The aggregate funded status of the 100 largest public pension plans rose 4.3 percentage points last year because of strong market gains, said Milliman’s annual public pension funding study released Monday.
The funded status rose to 75% from 70.7% on a market value basis, based on data reported by the plans in their most recent annual reports. The majority of the valuation dates are June 30, 2014, or later.
Milliman also independently determined an actuarial interest rate assumption for each plan based on the asset allocation to calculate plan liabilities and funded status. Under Milliman’s calculations using those rates, the funded status rose to 71.7% from 68.2% on a market value basis.
From an actuarial value perspective, the aggregate funded status of the 100 largest public pension funds decreased slightly as recent investment gains were not fully realized. The funded status declined to 72% from 72.1%, based on data reported by the plans. Under Milliman’s own actuarial calculations, the funded status decreased to 68.9% from 69.4%.
Excluding Puerto Rico, Kentucky Employees Retirement System had the lowest funding ratio among the plans at 25.2% and 23.9% on a market value and actuarial basis, respectively.
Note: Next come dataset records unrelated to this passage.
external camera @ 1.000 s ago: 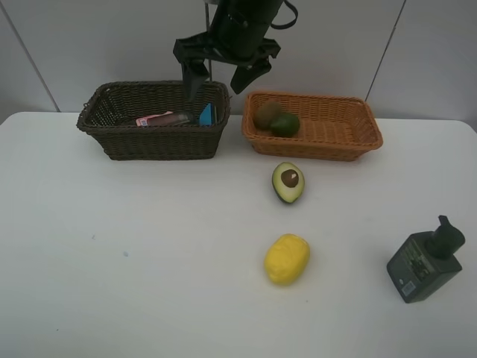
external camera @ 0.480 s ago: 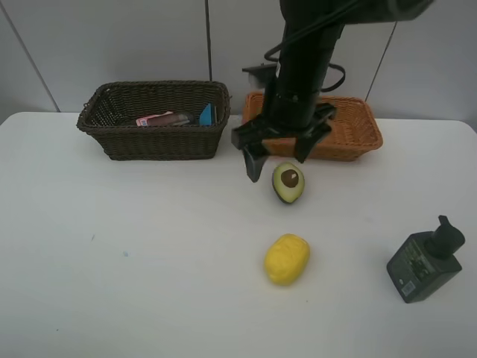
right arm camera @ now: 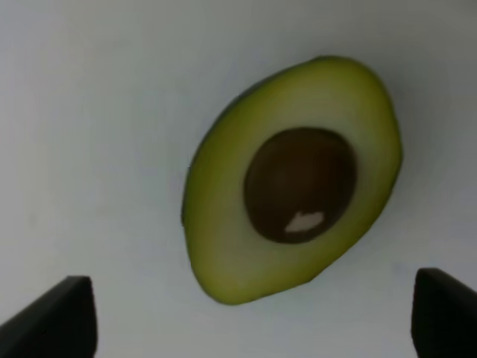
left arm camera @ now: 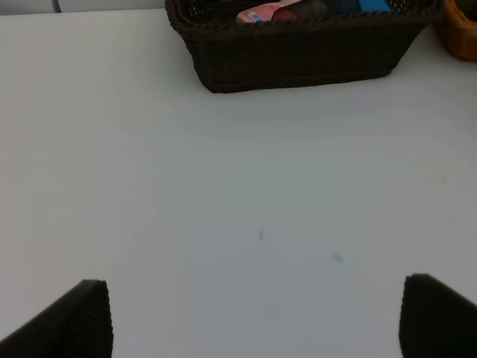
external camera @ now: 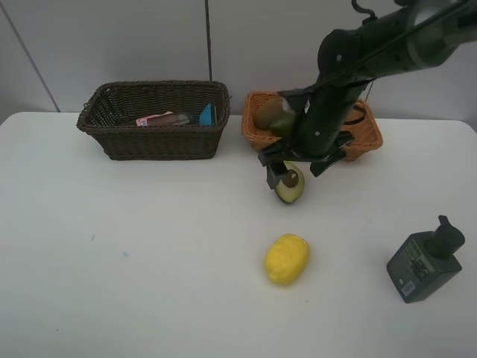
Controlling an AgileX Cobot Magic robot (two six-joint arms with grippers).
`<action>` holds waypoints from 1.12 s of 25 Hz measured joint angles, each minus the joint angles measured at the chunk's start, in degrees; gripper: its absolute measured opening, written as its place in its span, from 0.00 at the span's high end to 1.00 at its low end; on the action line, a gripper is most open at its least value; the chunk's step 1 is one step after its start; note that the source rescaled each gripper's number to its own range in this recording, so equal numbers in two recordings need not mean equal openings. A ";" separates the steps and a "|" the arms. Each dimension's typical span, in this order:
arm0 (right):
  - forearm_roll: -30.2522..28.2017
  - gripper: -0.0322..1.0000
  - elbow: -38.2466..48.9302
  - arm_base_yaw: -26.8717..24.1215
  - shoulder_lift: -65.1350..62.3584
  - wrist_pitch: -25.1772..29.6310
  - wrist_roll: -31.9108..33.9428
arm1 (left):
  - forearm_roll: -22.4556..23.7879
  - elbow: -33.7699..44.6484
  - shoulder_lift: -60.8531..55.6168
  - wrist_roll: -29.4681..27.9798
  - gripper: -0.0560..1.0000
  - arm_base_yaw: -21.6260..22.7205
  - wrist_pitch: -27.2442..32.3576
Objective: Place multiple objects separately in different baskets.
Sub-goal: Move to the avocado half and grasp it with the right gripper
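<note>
The halved avocado (external camera: pixel 291 188) (right arm camera: pixel 291 179) lies pit-up on the white table, in front of the orange-tan basket (external camera: pixel 367 136). My right gripper (external camera: pixel 297 171) (right arm camera: pixel 250 317) hovers directly above it, open, with a finger on either side and nothing held. A kiwi (external camera: pixel 266 112) and a green round fruit (external camera: pixel 284 123) sit in the orange-tan basket. The dark brown basket (external camera: pixel 156 142) (left arm camera: pixel 298 56) holds a pink bottle (external camera: pixel 160 118) (left arm camera: pixel 261 13). A lemon (external camera: pixel 287 259) and a dark pump bottle (external camera: pixel 426 261) stand nearer the front. My left gripper (left arm camera: pixel 257 321) is open over bare table.
A blue item (external camera: pixel 206 114) lies in the dark basket beside the pink bottle. The right arm (external camera: pixel 358 56) reaches in from the upper right across the orange-tan basket. A corner of that basket (left arm camera: pixel 463 30) shows in the left wrist view.
The right arm swung from above the dark basket to the right and came down over the avocado. Its fingers stayed open. The objects on the table have not moved.
</note>
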 joint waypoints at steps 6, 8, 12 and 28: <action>1.90 0.00 0.27 -0.73 0.06 -5.78 -1.32 | 0.00 0.00 0.00 0.00 0.00 0.00 0.00; 2.37 0.00 0.27 -0.73 0.82 -6.86 -1.49 | 0.00 0.00 0.00 0.00 0.00 0.00 0.00; 2.43 0.00 0.27 -0.73 3.77 -8.41 -1.56 | 0.00 0.00 0.00 0.00 0.00 0.00 0.00; 2.10 0.00 0.27 -2.25 8.79 -11.35 -2.00 | 0.00 0.00 0.00 0.00 0.00 0.00 0.00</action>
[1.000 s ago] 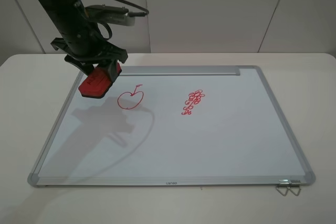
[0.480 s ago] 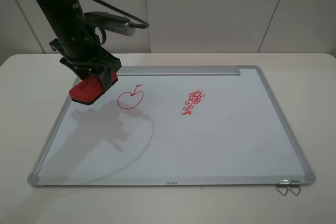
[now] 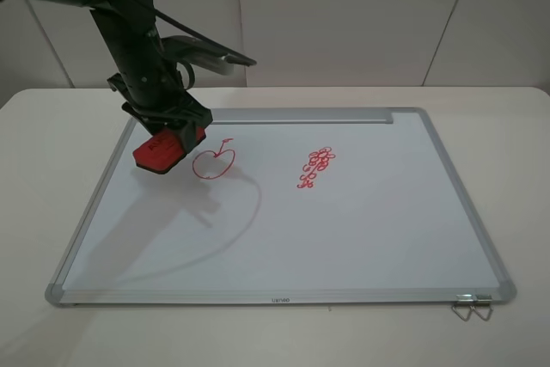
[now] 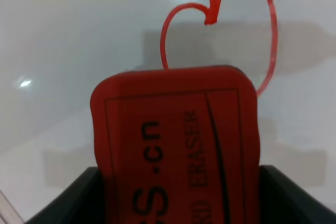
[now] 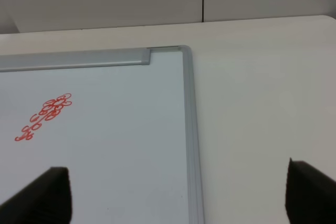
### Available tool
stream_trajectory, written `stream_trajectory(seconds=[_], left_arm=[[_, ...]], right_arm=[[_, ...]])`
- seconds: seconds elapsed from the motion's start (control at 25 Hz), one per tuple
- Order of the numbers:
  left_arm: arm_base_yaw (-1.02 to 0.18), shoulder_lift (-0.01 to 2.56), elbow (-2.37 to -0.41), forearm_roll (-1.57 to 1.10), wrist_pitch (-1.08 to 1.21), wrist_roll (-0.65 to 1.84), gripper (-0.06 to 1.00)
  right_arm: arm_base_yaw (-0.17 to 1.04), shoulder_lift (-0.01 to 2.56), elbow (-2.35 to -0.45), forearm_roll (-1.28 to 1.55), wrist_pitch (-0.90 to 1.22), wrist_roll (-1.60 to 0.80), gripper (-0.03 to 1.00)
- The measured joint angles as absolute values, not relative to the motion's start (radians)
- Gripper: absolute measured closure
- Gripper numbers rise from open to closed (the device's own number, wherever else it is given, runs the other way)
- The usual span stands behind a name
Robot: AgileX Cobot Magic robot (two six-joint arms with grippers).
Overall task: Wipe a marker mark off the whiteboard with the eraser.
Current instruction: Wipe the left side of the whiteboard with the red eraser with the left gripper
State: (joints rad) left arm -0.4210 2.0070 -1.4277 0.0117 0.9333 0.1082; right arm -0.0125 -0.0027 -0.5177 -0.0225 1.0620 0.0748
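The whiteboard (image 3: 344, 221) lies flat on the table. The marker mark (image 3: 213, 162), a red apple outline with a stem, is on its far left part. My left gripper (image 3: 170, 131) is shut on the red eraser (image 3: 165, 149), which sits low over the board just left of the apple; contact cannot be told. In the left wrist view the eraser (image 4: 176, 145) fills the gap between the dark fingers (image 4: 68, 198), with the mark (image 4: 210, 19) just beyond its front edge. My right gripper (image 5: 178, 198) is open above the board's right part and holds nothing.
A red cluster of tiny loops (image 3: 316, 167) is drawn right of the apple, also seen as the cluster (image 5: 44, 114) in the right wrist view. The silver tray strip (image 3: 296, 116) runs along the far edge. A metal clip (image 3: 471, 307) lies at the near right corner.
My left arm swung left, then back right toward the apple, and lowered the eraser closer to the board. Its shadow has drawn in under it.
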Motion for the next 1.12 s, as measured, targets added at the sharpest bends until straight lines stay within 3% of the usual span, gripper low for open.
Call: stream_trajectory(seconds=[1.12], left_arm=[[-0.410, 2.232, -1.541, 0.012, 0.879, 0.132, 0.37]], right_arm=[[-0.012, -0.003, -0.518, -0.022, 1.062, 0.075, 0.24]])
Washington State Law Enforcement Officers and Fire Fighters Retirement System-Plan 1 and 2 had the highest funding ratio at 113.4% and 118.7% on a market value and actuarial basis, respectively, according to the study.
Plan executives’ investment return assumptions declined 10 basis points to 7.65% last year, according to plan reports.
On a market value basis, total assets of the 100 plans rose 11%, to $3.06 trillion, from the year prior. On an actuarial value basis, assets rose to $2.94 trillion, up 5%. Accrued liabilities totaled $4.08 trillion, also up 5%.
Milliman’s study also found that retirees and inactive workers outnumbered active workers by a ratio of 12.6-to-12.5 vs. 12.1-to-12.5 the previous year. It is the first time in the survey’s four-year history that the number of retired and inactive workers has outweighed active workers.
While last year’s funded status improvement is “nice to see,” the good news is “not permanent,” said Rebecca A. Sielman, principal, consulting actuary and author of the report said. Challenging equity markets in 2015 could lead to a deterioration in funded status, Ms. Sielman said.